Ontario’s COVID-19 vaccine booking system is ready to start taking appointments both by phone and online, the province’s premier announced Sunday amid warnings to limit its use only to those who currently qualify to be immunized.
Doug Ford said early tests of the provincial vaccine portal have been “seamless” in the run up to Monday morning’s formal launch.
But he said it’s crucial that only eligible residents make use of the system. For now, that group consists solely of those 80 and older, he added.
“This could not be more important,” Ford said at a rare Sunday morning news conference. “… If you are not 80 or older, or helping somebody who is, please do not try to book an appointment. We need to take care of our elderly first.”
While many of Ontario’s 34 public health units have already established their own systems for booking vaccination appointments, the provincial portal will now either enhance or fully replace those setups in many areas.
In addition to allowing vaccine-seekers to book their shots, the portal will also provide instructions on how to schedule appointments based on protocols in place in each specific health unit.
The government website and an accompanying phone line are both set to go live on Monday at 8 a.m.
The province said people who are eligible to get vaccinated can book online at www.ontario.ca/bookvaccine, while those wishing to schedule by phone can call 1-888-999-6488.
First and second vaccination appointments will be arranged at the same time, the government said, noting people will be asked to provide their provincial health card details, birth date, postal code and email address or phone number.
Ford said the booking system will be open to other age groups in April as part of the next phase of Ontario’s vaccine rollout.
Retired Gen. Rick Hillier, the head of Ontario’s vaccine distribution task force, said more than 2,200 operators will be registering patients on Monday, with a capacity to take approximately 10,000 calls per hour.
More than 800,000 appointments will be available through the online portal, he added.
Hillier said it seems like all systems are go ahead of Monday’s launch, but the province is prepared for all possibilities.
“We are confident in the system itself.
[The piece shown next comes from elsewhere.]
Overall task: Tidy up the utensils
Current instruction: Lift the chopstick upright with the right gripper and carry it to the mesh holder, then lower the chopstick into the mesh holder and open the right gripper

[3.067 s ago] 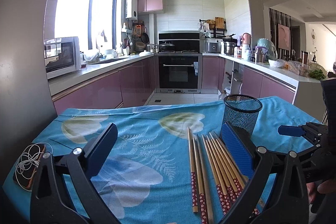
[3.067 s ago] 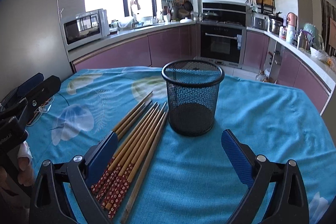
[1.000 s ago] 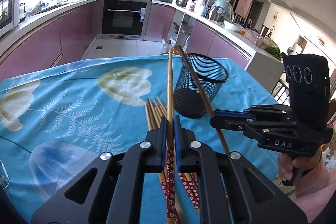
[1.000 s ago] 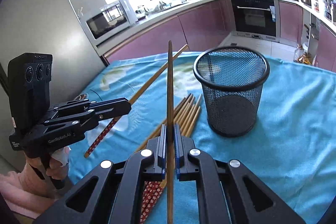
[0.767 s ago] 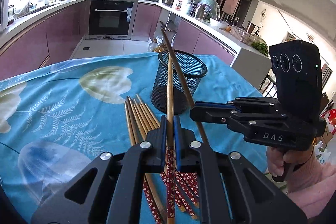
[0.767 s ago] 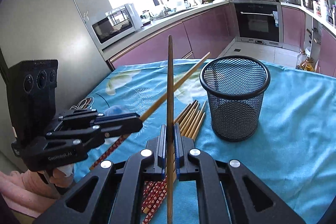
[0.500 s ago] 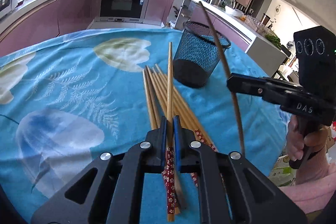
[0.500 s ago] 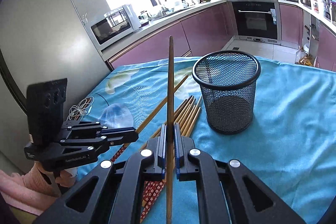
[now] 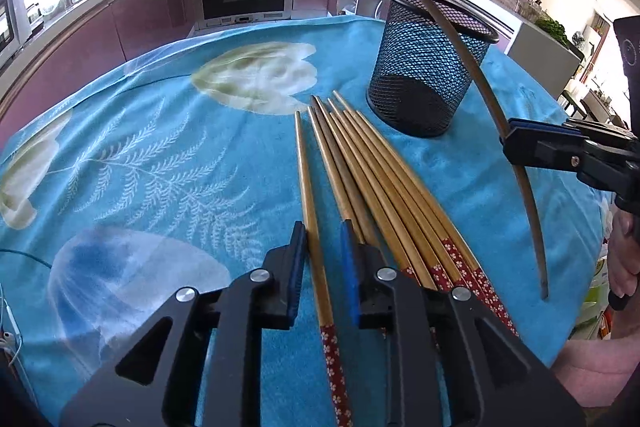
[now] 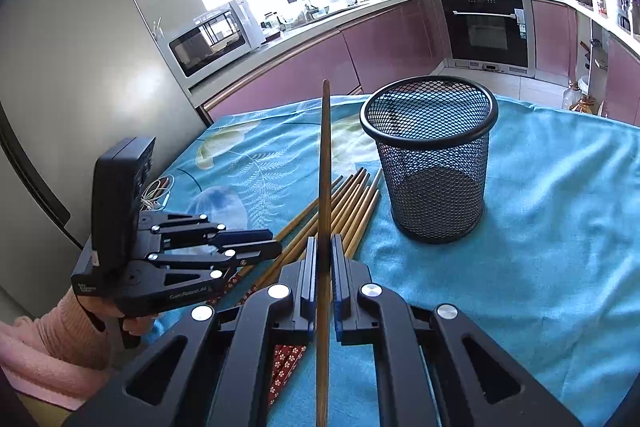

But we all know that in many places, there are some hiccups,” said Hillier.
“Sometimes the systems go down for a while. And if it does go down for a while, we’ll fix it and get it back up.”
The launch of the provincial portal marks the latest step in Ontario’s mass immunization drive, which introduced new elements targeting some 60- to 64-year-olds in recent days.
A pilot project allowing pharmacies to administer shots launched last week in the Toronto, Windsor-Essex and Kingston, Frontenac and Lennox & Addington health units.
Family doctors in six other public health units — Toronto, Peel, Hamilton, Guelph, Peterborough and Simcoe-Muskoka — also began delivering vaccines to eligible patients in the same age bracket as of Saturday.
Both pilot projects will see eligible residents receive shots of the Oxford-AstraZeneca vaccine.
Ontario has the resources to administer 4.8 million vaccines per month, said Ford, but the rollout is running at about a quarter of that capacity because of limited supply.
“I know the federal government’s trying. They’re doing their best,” he said. “All I’m pointing out is we just don’t have enough vaccines. Simple as that.”
Meanwhile, Ontario reported 1,747 new COVID-19 infections on Sunday, but Health Minister Christine Elliott said that number could be inflated by “several hundred” cases because of a data error.
Elliott told reporters she couldn’t pinpoint exactly how many cases were related to a change in the way the provincial tracking system classifies cases.
The province said the virus has been linked to 15 additional deaths. Authorities say 601 people are being treated in hospital for COVID-19, including 282 patients in intensive-care units.
Elliott said more than 47,600 tests were completed since the last update.